That said, if you’ve ever been on (or heard of) an awkward or pushy discovery call—don’t worry! It doesn’t have to be that way. Discovery calls, at their core, are really just a conversation, right?

Read on to learn all about discovery calls: we’ll talk about why they’re valuable, give tips on how to prepare for them, and give helpful advice so that at the end of it all, you’ll feel like an experienced pro hosting your very own amazing discovery calls.

Do you even need to have discovery calls?

This is a question I’ve been asked before. When I first started my business, I offered discovery calls, and I truthfully felt pretty used during many of the calls I had with potential clients.

I might have been giving away too much free information, or again, my pricing might have been too low, so I wasn’t attracting people who were serious about investing. But I found that I had many discovery calls, and people weren’t moving forward.

Because of that, I ended up actually ditching discovery calls, and I didn’t have them for a good six or seven months in my business unless someone reached out and specifically said they wanted a call; then, I would send them a link to sign up.

Jessie talking on a computer.
Image by WorkPlay Branding

I never outwardly said that we offered them. So, at that time, when I wasn’t having calls, our web design service was $2,500. I believe we’re now at around double that. But I was still signing clients at that price point without having discovery calls, and I found I was attracting other introverts, who are also introverted, so it ended up working out perfectly fine.
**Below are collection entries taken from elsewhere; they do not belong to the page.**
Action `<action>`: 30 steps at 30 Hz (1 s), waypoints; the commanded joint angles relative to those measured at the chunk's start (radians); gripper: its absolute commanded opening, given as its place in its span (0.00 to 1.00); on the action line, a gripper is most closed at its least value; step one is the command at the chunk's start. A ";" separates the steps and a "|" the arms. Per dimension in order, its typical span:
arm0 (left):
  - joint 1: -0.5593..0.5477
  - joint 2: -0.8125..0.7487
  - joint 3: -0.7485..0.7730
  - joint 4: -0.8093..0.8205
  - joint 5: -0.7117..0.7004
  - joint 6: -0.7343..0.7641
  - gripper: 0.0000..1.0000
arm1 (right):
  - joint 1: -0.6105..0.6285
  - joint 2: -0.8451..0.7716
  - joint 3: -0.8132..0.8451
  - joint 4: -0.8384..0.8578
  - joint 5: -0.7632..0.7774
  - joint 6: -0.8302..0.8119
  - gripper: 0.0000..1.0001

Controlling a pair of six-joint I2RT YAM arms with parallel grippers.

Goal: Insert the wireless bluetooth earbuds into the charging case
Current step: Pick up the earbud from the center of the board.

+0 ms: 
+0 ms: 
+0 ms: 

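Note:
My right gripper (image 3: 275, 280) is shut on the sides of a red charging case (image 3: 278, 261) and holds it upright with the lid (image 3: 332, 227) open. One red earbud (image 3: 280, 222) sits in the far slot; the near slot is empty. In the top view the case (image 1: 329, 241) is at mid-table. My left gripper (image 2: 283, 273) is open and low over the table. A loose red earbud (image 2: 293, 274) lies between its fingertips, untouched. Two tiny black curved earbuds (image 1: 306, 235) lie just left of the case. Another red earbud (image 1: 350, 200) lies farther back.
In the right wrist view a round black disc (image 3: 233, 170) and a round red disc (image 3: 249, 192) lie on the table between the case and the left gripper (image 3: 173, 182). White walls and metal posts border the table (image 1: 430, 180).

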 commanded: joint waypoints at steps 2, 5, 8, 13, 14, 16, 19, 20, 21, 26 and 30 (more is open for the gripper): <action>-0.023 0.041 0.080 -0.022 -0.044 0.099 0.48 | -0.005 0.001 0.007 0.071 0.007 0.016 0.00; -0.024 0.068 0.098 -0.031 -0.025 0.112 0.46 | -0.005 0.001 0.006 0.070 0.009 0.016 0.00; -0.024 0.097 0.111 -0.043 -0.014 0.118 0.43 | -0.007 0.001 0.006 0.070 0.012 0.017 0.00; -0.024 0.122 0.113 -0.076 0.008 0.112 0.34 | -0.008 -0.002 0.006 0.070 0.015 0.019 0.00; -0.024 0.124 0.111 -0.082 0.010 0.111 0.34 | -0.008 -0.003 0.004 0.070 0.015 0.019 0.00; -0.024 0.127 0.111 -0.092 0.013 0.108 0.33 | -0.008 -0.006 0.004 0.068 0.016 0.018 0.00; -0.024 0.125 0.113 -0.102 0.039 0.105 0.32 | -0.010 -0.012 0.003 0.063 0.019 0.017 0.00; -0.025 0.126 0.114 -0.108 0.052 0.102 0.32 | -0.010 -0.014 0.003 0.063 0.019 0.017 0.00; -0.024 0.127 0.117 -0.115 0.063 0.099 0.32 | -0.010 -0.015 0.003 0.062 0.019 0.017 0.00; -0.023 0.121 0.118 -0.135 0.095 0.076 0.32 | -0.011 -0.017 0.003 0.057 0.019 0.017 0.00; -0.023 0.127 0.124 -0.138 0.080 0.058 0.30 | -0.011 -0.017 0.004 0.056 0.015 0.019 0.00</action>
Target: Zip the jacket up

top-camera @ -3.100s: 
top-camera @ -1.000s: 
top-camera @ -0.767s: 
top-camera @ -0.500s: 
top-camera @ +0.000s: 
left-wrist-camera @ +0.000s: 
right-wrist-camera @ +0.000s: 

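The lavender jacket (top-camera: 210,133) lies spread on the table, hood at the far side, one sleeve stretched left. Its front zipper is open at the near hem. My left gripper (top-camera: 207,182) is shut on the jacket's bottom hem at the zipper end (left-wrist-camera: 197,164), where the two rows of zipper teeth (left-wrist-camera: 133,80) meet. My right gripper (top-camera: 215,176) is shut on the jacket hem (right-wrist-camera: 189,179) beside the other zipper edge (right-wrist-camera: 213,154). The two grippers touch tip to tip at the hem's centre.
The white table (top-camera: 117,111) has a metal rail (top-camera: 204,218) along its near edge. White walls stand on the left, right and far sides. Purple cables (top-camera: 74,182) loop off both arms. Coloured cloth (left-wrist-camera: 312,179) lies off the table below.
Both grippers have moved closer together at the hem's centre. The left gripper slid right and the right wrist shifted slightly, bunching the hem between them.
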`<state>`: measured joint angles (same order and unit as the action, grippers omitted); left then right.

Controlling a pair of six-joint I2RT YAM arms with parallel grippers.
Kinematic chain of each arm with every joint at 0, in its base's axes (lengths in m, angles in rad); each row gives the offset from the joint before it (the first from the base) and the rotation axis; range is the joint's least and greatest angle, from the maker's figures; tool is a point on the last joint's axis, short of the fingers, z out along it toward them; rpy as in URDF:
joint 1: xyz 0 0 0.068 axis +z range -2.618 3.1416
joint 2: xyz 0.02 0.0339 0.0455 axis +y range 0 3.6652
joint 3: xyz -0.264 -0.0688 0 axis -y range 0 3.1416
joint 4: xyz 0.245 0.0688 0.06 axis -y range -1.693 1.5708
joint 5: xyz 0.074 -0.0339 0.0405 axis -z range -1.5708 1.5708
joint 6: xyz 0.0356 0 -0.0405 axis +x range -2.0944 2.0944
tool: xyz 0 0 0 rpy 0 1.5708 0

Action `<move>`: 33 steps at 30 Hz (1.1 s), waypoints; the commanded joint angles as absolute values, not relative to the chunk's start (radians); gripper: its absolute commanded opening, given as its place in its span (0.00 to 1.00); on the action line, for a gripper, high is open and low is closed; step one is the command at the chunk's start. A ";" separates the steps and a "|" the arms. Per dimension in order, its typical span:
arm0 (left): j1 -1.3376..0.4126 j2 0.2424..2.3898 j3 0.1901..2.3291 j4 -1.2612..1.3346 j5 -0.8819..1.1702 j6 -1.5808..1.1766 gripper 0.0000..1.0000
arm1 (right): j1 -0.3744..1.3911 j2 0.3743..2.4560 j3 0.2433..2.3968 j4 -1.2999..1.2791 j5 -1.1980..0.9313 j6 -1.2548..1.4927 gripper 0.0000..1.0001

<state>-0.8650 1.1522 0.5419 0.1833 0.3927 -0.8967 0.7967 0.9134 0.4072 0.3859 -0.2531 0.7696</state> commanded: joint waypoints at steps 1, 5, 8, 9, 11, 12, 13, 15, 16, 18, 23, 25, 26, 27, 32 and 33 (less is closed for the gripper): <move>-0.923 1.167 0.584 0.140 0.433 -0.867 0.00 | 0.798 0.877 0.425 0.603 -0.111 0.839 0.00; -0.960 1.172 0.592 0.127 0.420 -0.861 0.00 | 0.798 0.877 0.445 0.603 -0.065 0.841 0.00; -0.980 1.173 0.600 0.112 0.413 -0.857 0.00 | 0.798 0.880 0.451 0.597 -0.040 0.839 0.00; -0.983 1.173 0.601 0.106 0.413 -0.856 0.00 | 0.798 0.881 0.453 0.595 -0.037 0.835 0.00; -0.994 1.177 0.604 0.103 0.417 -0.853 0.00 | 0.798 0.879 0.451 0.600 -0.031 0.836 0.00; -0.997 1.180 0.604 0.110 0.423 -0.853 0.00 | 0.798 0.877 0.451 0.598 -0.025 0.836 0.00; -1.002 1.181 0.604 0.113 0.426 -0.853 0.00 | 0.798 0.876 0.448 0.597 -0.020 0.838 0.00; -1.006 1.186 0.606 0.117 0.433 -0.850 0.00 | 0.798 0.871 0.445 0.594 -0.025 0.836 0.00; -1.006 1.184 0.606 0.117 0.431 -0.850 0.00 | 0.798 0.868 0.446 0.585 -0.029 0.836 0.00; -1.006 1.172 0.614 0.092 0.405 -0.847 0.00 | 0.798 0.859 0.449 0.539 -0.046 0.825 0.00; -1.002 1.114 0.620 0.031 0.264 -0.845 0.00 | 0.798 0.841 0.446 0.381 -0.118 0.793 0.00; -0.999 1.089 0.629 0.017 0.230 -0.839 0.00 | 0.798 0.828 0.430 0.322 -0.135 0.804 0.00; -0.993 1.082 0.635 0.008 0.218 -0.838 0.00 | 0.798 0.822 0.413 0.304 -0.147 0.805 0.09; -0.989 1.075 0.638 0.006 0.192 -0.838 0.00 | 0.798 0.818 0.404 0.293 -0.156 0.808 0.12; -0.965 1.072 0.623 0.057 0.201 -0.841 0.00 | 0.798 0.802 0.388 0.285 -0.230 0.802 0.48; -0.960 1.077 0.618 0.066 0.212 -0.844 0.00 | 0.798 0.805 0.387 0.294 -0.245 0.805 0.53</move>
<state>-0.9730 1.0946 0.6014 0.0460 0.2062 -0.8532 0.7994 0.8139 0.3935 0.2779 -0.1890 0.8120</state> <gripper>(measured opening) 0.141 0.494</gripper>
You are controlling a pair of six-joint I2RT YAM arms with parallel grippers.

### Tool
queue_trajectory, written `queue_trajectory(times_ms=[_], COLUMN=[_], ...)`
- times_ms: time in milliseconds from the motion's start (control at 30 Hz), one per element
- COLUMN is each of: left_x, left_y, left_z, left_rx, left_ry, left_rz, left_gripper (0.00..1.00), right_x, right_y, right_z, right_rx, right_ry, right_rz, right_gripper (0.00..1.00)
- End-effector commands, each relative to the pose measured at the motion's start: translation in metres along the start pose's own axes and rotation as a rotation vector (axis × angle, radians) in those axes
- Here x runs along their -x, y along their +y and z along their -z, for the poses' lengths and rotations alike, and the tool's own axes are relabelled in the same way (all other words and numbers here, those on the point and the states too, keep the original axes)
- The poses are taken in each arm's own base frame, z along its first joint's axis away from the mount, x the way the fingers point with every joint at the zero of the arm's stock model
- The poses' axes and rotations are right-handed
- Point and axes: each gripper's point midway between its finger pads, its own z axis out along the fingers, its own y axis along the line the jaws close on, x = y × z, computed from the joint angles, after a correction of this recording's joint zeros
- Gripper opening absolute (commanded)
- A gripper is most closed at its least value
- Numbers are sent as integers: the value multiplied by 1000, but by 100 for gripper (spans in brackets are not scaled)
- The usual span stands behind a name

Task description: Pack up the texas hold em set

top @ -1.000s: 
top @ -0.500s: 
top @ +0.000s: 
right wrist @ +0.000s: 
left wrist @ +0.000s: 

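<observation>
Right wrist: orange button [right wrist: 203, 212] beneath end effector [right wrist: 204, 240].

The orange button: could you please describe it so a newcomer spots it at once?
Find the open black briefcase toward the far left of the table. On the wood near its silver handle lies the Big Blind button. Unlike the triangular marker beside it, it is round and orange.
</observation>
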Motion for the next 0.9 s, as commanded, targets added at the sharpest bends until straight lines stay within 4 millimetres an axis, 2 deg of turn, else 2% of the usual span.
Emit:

So I personally think it really depends on you and how you want to run your business as to whether you need to even have discovery calls or not. Because again, I’ve had a successful business model with them because we offer them now, but we’ve also not had them, and we were still pretty successful.

Ask in your contact form

What we do now is on our contact form, we have a question that says, “Do you want to hop on a call?” The question has a drop-down that allows people to choose whether they would like to have a call or not. People can just choose whichever one they like.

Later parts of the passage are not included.